After zaxo and tye supported my suspicion that the slowdown was probably due to falling into the worst case of the sort algorithm I removed the "order by" clauses from the queries, and for good measure threw in a call to shuffle as well which left me with something like the following code:
Presto the ~20 second delay disappeared and the run time of the shuffle went down lower than the resolution I was able to easily measure. (I didnt bother with hires timing). Essentially the combined shuffle/sort was neglible time compared to the sort alone. Case closed and a nice little speedup for the program. :-)

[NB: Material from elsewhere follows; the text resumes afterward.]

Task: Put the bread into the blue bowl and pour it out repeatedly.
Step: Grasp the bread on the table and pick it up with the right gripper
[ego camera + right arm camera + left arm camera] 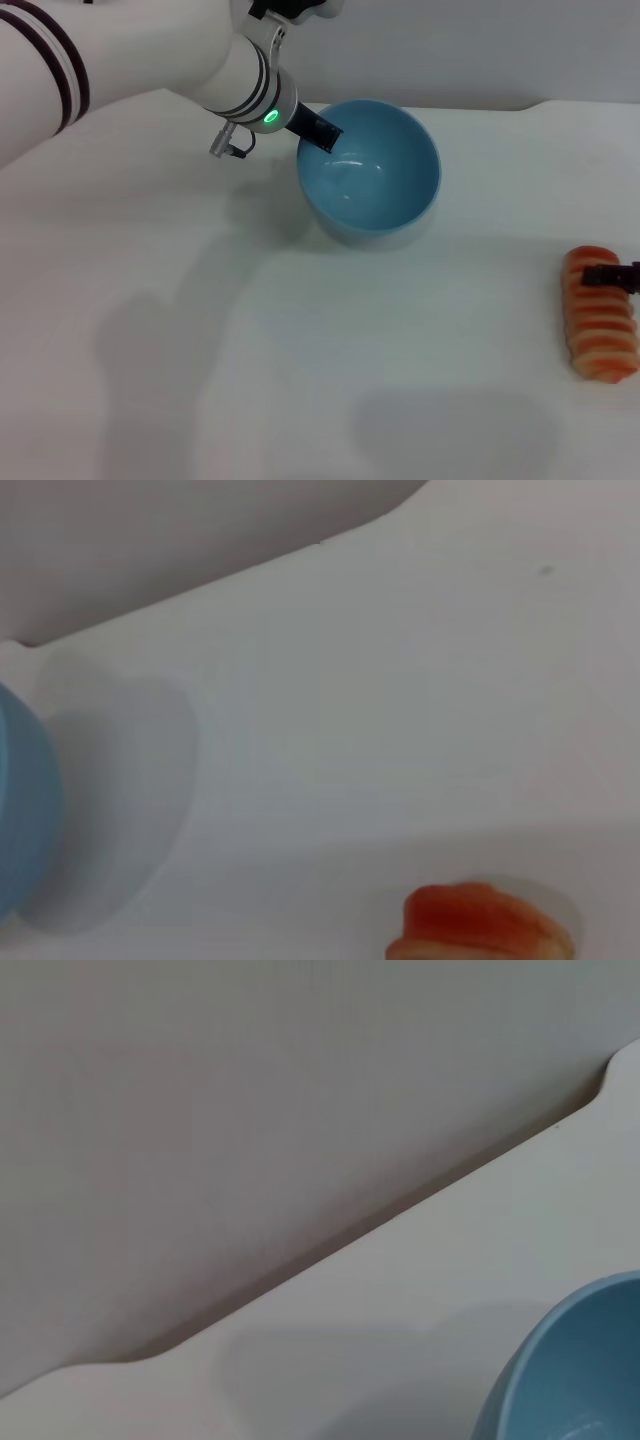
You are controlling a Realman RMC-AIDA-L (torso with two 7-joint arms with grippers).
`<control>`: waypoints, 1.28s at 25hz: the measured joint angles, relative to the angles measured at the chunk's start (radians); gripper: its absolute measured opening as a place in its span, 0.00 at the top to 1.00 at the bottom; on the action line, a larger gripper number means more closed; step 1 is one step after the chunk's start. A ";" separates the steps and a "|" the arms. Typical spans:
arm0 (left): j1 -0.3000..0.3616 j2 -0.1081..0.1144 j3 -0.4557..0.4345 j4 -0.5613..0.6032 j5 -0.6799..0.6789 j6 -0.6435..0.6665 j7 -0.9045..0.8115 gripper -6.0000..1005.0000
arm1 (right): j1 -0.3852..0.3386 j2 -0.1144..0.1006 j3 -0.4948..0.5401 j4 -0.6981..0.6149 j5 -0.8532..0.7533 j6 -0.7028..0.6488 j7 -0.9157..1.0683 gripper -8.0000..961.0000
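The blue bowl (372, 172) stands at the back middle of the white table, tipped so its opening faces me, and it is empty inside. My left gripper (318, 130) is at the bowl's left rim, shut on the rim with one dark finger inside. The bowl's edge also shows in the left wrist view (570, 1370) and the right wrist view (20, 810). The bread (600, 318), striped orange-red and cream, lies ridged side up at the table's far right. My right gripper (612, 276) reaches in from the right edge, over the loaf's far end. The loaf's end shows in the right wrist view (480, 922).
The white table (250, 350) has a notched back edge against a grey wall (250, 1110). My left arm (150, 80) crosses the upper left of the head view above the table.
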 joint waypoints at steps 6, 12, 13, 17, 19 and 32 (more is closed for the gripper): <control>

I think the moral of this story is that the black box mentality that one often encounters in certain areas of development (and IMO particularly often in the perl programming community) is a bad thing. If you dont have at least a reasonable idea of how the black box performs its tasks, and thus its strengths and weakenesses then solving this kind of problem would be very difficult. Why should two opertions (and traversals of the array) be faster than one? A lot of programmers I suspect would have just shrugged and said "well sort knows best" and left it at that. Because I knew enough about the insides of the black box that is the perl sort function I was able to fairly easily identify the cause and then decide upon what I consider to be a counter-intuitive (at face value anyway) solution to resolve the problem.
My advice to folks out there is that when you work with black boxes (databases, indexing, modules, perl functions etc) do a bit of homework. Find out how they are implemented in at least abstract high level terms. Don't just assume that the black box works and thats all you need to know. Because one day the black box won't work as it should and if you don't understand at least the rudiments of its internals you'll probably never even know that there is something wrong. I'm not saying that you shouldn't use a DB or a module or perl builtin without reading the source code (although with CPAN modules there are other good reasons to do exactly that) but you should at least understand how the item works sufficient to be able to debug its use when it does go pear shaped.
Anyway, I hope this posting motivates some to inform themselves of the principles by which their regular tools do their jobs. Simply because something is a black box doesnt mean you cant get to grips with how it works at a high level. And that knowledge is very likely to pay off in spades one day.
First they ignore you, then they laugh at you, then they fight you, then you win.